Biden bypasses Congress to push through frequent decrees, McConnell criticizes “dictator”

Senate Minority Leader Mitch McConnell (R-Ky.) heads to the Senate floor on Jan. 26, 2021.

On Thursday (Jan. 28), Senate Republican Leader Mitch McConnell (R-Ky.) criticized the new President Biden for signing executive orders like a “dictator” and running counter to his campaign promise to “build consensus. The new president has been signing executive orders like a “dictator,” running counter to his campaign promise to “build consensus.

In less than 10 days as president, Biden has signed at least 35 executive orders, most of which overturn former President Trump‘s “America First” policies, such as halting construction of the U.S.-Mexico border wall and revoking the Pentagon’s ban on transgender military service, prompting strong criticism from Congress and the media. The Senate is now in session.

On the Senate floor Thursday morning, McConnell criticized Biden’s premature reliance on executive orders, reneging on his promise to “build consensus” and “restore unity” that he claimed when he was a presidential candidate.

Just last October, incumbent Biden said you can’t legislate by executive action unless you’re a dictator,” McConnell said. Yet he himself signed more than 30 unilateral actions in one week.” He also criticized former President Barack Obama for “unilaterally imposing his will” through executive orders and memos.
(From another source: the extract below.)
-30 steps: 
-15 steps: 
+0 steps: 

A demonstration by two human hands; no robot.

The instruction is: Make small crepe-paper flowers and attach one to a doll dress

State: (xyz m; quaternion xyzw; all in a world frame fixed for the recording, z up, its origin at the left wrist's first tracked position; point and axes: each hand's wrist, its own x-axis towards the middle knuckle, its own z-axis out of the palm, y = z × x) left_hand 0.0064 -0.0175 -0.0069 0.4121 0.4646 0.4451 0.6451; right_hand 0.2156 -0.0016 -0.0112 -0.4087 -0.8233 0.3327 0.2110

McConnell also criticized Biden’s “Green New Deal” as “all wrong” for addressing environmental and national security issues and “won’t help American workers” if it If it goes on, these American workers will soon face unemployment.

“Deliberately putting our own people out of work, reducing our domestic energy security, raising costs and prices for working families – all of this will not have a meaningful impact on global temperatures,” McConnell said. McConnell said.

On the same day, the left-leaning New York Times also ran an article titled “Ease up on the Executive Actions, Joe,” noting that the large number of executive orders signed by Biden are “flawed legislative substitutes” and further stating that the president Biden argued that his approach was not to use these orders “as a stopgap to circumvent the will of Congress.

Biden argued that he was doing so to “undo the damage Trump has done. After signing the other two executive orders, he told reporters in the Oval Office that he is working to push Congress to approve the $1.9 trillion Communist China Pneumonia (COVID-19) aid package.

Asked if he was open to splitting up the rescue package, Biden instead responded, “No one is asking me to do anything.”

At a press conference Thursday, White House press secretary Jen Psaki was asked if the White House thought “signing an executive order is the best way to make policy” when Biden signed a record number of executive orders while bypassing meetings with members of Congress, and instead answered questions about the outbreak relief program. The White House has avoided answering questions about the Epidemic relief program.